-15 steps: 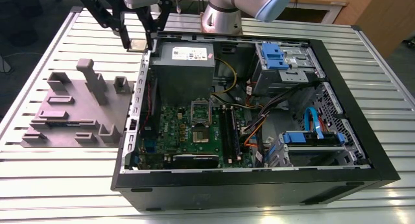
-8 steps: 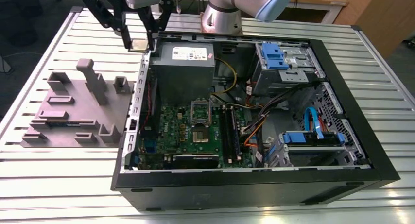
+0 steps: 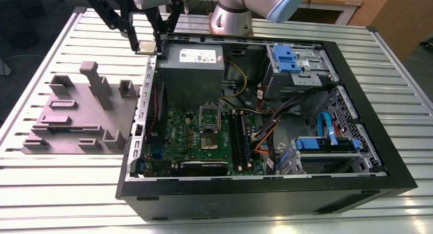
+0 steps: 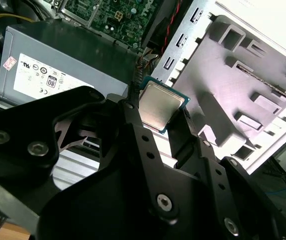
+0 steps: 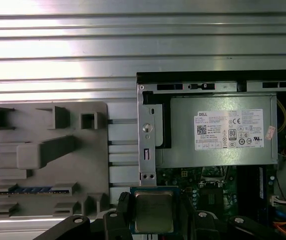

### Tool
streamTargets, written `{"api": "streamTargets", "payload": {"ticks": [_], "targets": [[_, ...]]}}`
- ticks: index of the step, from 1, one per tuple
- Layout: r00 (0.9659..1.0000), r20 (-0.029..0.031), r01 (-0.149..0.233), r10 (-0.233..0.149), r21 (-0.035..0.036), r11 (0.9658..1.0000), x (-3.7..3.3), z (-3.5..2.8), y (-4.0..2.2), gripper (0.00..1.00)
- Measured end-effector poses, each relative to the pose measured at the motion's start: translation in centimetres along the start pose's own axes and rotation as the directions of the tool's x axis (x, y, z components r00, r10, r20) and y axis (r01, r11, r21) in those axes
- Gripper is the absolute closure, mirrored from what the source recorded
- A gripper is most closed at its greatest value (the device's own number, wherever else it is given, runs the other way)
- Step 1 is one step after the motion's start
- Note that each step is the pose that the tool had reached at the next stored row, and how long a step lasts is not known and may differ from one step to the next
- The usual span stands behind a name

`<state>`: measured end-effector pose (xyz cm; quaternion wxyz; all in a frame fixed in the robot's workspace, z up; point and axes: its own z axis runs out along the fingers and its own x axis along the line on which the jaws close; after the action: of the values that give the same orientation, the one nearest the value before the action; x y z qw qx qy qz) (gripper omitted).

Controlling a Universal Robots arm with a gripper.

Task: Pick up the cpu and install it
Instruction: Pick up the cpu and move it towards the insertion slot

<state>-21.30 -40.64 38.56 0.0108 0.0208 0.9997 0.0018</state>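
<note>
The cpu [image 3: 145, 46], a small square chip with a silvery top, hangs in the air, pinched at its edges between the black fingers of my gripper [image 3: 145, 44]. It is above the case wall at the exterior view's left, beside the grey power supply [image 3: 192, 66]. In both wrist views the cpu [image 4: 158, 106] [image 5: 154, 210] sits flat between the two fingers [image 4: 133, 107], gripper shut on it. The motherboard socket [image 3: 210, 140] lies lower in the open case, its metal frame raised.
The open black computer case [image 3: 271, 193] lies on a slatted metal table. A grey moulded fixture [image 3: 81, 117] stands at the exterior view's left. Memory slots [image 3: 238, 137], cables and blue drive brackets [image 3: 284, 59] crowd the case.
</note>
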Motion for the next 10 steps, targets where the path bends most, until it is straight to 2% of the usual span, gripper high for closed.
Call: {"api": "streamTargets", "payload": {"ticks": [10], "targets": [[1.0, 0.0, 0.0, 0.0, -0.0001, 1.0, -0.32, 0.01, 0.01, 0.53]]}}
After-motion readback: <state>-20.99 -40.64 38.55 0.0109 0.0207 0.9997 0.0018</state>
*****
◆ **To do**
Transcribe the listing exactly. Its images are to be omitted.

◆ **Result**
-15 steps: 
-8 steps: 
+0 steps: 
+0 steps: 
+0 steps: 

### Tool
streamTargets, written `{"api": "streamTargets", "payload": {"ticks": [_], "targets": [[_, ...]]}}`
- ticks: index of the step, from 1, one per tuple
- Layout: r00 (0.9659..1.0000), r20 (-0.029..0.031), r01 (-0.149..0.233), r10 (-0.233..0.149), r21 (-0.035..0.036), r11 (0.9658..1.0000), x (-3.7..3.3), z (-3.5..2.8), y (-4.0..2.2), gripper (0.00..1.00)
- Measured end-effector poses, each relative to the pose measured at the motion's start: translation in centimetres along the start pose's own axes and rotation as the directions of the tool's x axis (x, y, z components r00, r10, r20) and y axis (r01, r11, r21) in those axes
- Gripper is the absolute closure, mirrored from what the source recorded
- A gripper is most closed at its greatest value (the device's own number, wherever else it is given, runs the other way)
- Step 1 is one step after the motion's start
- Note that each step is the pose that the tool had reached at the next stored row, and how long a step lasts is not known and may differ from one step to the next
- The usual span stands behind a name

`<state>`: measured end-effector pose (xyz cm; quaternion wxyz; all in a frame fixed in the robot's workspace, z up; point and axes: its own z axis runs out along the fingers and its own x axis along the line on which the jaws close; after the action: of the values that give the same orientation, the one nearest the value before the action; x y z qw qx qy qz) (gripper omitted).

Controlling a Universal Robots arm with a gripper.

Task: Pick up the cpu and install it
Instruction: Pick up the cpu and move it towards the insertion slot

<state>-21.30 -40.64 38.56 0.0108 0.0208 0.9997 0.0018</state>
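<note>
The cpu [image 3: 145, 46], a small square chip with a silvery top, hangs in the air, pinched at its edges between the black fingers of my gripper [image 3: 145, 44]. It is above the case wall at the exterior view's left, beside the grey power supply [image 3: 192, 66]. In both wrist views the cpu [image 4: 158, 106] [image 5: 154, 210] sits flat between the two fingers [image 4: 133, 107], gripper shut on it. The motherboard socket [image 3: 210, 140] lies lower in the open case, its metal frame raised.
The open black computer case [image 3: 271, 193] lies on a slatted metal table. A grey moulded fixture [image 3: 81, 117] stands at the exterior view's left. Memory slots [image 3: 238, 137], cables and blue drive brackets [image 3: 284, 59] crowd the case.
</note>
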Motion for the next 10 steps, targets where the path bends most, until it is straight to 2% of the usual span, gripper high for closed.
Call: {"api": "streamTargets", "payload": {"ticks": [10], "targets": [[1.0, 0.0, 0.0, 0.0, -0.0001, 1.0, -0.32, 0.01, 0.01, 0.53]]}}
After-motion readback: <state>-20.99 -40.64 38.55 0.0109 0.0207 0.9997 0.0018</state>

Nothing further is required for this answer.